What is required: Your response should be the complete listing, copied exactly.

--*--

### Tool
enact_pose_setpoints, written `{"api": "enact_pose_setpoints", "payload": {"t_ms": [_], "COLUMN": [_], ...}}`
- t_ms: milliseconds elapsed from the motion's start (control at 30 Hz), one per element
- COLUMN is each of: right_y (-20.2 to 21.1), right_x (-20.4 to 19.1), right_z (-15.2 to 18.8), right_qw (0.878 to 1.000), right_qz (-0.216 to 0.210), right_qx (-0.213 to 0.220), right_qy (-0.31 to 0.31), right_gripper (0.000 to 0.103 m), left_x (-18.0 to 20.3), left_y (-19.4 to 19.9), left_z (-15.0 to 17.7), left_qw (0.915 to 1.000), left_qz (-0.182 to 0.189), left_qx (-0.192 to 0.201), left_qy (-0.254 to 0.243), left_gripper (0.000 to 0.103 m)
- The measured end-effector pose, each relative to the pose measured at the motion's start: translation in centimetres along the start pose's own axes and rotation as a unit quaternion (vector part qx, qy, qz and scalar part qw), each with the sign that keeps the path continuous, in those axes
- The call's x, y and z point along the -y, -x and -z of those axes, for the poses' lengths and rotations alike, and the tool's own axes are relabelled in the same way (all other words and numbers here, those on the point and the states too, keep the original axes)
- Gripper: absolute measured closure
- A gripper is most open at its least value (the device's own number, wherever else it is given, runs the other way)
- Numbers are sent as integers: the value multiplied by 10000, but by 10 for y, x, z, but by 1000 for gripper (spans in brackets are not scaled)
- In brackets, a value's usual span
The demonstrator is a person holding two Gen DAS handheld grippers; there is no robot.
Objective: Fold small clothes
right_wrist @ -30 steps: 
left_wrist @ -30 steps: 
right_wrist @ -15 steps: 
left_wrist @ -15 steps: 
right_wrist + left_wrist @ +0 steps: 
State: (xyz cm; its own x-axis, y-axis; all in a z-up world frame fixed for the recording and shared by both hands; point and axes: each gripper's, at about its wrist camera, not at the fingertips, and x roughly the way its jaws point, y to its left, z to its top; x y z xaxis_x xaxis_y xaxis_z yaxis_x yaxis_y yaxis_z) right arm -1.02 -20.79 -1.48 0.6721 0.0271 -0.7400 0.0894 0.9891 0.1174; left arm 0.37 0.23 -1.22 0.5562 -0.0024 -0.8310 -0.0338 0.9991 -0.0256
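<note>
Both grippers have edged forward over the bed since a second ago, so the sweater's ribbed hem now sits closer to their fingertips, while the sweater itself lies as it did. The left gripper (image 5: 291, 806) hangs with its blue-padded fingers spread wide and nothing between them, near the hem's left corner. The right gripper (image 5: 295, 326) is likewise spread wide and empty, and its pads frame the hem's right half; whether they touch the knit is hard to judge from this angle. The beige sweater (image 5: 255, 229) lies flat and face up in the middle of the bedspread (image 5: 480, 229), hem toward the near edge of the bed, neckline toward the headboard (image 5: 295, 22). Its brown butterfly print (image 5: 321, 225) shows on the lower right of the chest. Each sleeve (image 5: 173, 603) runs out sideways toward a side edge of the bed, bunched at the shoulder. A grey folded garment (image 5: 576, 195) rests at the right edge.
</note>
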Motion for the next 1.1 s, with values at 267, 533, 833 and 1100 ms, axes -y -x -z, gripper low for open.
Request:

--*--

Output:
### Tool
enact_pose_setpoints, written `{"api": "enact_pose_setpoints", "payload": {"t_ms": [_], "COLUMN": [_], ...}}`
- t_ms: milliseconds elapsed from the motion's start (control at 30 Hz), one per element
- COLUMN is each of: right_y (-20.2 to 21.1), right_x (-20.4 to 19.1), right_z (-15.2 to 18.8), right_qw (0.878 to 1.000), right_qz (-0.216 to 0.210), right_qx (-0.213 to 0.220), right_qy (-0.31 to 0.31), right_gripper (0.000 to 0.103 m), left_x (-18.0 to 20.3), left_y (-19.4 to 19.9), left_z (-15.0 to 17.7), left_qw (0.915 to 1.000), left_qz (-0.182 to 0.189), left_qx (-0.192 to 0.201), left_qy (-0.254 to 0.243), left_gripper (0.000 to 0.103 m)
- The measured end-effector pose, each relative to the pose measured at the motion's start: translation in centimetres along the start pose's own axes and rotation as a unit quaternion (vector part qx, qy, qz and scalar part qw), each with the sign that keeps the path continuous, in those axes
- The call's x, y and z point along the -y, -x and -z of those axes, for the poses' lengths and rotations alike, and the tool's own axes are relabelled in the same way (all other words and numbers here, those on the point and the states too, keep the original axes)
- Gripper: absolute measured closure
- A gripper is most open at its least value (the device's own number, wherever else it is given, runs the other way)
- Numbers are sent as integers: the value multiplied by 10000, but by 10 for y, x, z, but by 1000 for gripper (spans in brackets are not scaled)
- In brackets, a value's usual span
The demonstrator is a person holding two Gen DAS handheld grippers; there is no robot.
Objective: Fold small clothes
right_wrist @ -30 steps: 
left_wrist @ -30 steps: 
right_wrist @ -15 steps: 
left_wrist @ -15 steps: 
right_wrist + left_wrist @ +0 steps: 
State: (xyz cm; its own x-axis, y-axis; all in a z-up world frame fixed for the recording and shared by both hands; point and axes: each gripper's, at about its wrist camera, not at the fingertips, and x roughly the way its jaws point, y to its left, z to its top; x y z xaxis_x xaxis_y xaxis_z yaxis_x yaxis_y yaxis_z) right arm -1.02 -20.79 -1.48 0.6721 0.0271 -0.7400 0.0894 0.9891 0.1174; left arm 0.37 0.23 -1.22 0.5562 -0.0024 -0.8310 -0.0338 0.9991 -0.0256
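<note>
Both grippers have edged forward over the bed since a second ago, so the sweater's ribbed hem now sits closer to their fingertips, while the sweater itself lies as it did. The left gripper (image 5: 291, 806) hangs with its blue-padded fingers spread wide and nothing between them, near the hem's left corner. The right gripper (image 5: 295, 326) is likewise spread wide and empty, and its pads frame the hem's right half; whether they touch the knit is hard to judge from this angle. The beige sweater (image 5: 255, 229) lies flat and face up in the middle of the bedspread (image 5: 480, 229), hem toward the near edge of the bed, neckline toward the headboard (image 5: 295, 22). Its brown butterfly print (image 5: 321, 225) shows on the lower right of the chest. Each sleeve (image 5: 173, 603) runs out sideways toward a side edge of the bed, bunched at the shoulder. A grey folded garment (image 5: 576, 195) rests at the right edge.
</note>
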Motion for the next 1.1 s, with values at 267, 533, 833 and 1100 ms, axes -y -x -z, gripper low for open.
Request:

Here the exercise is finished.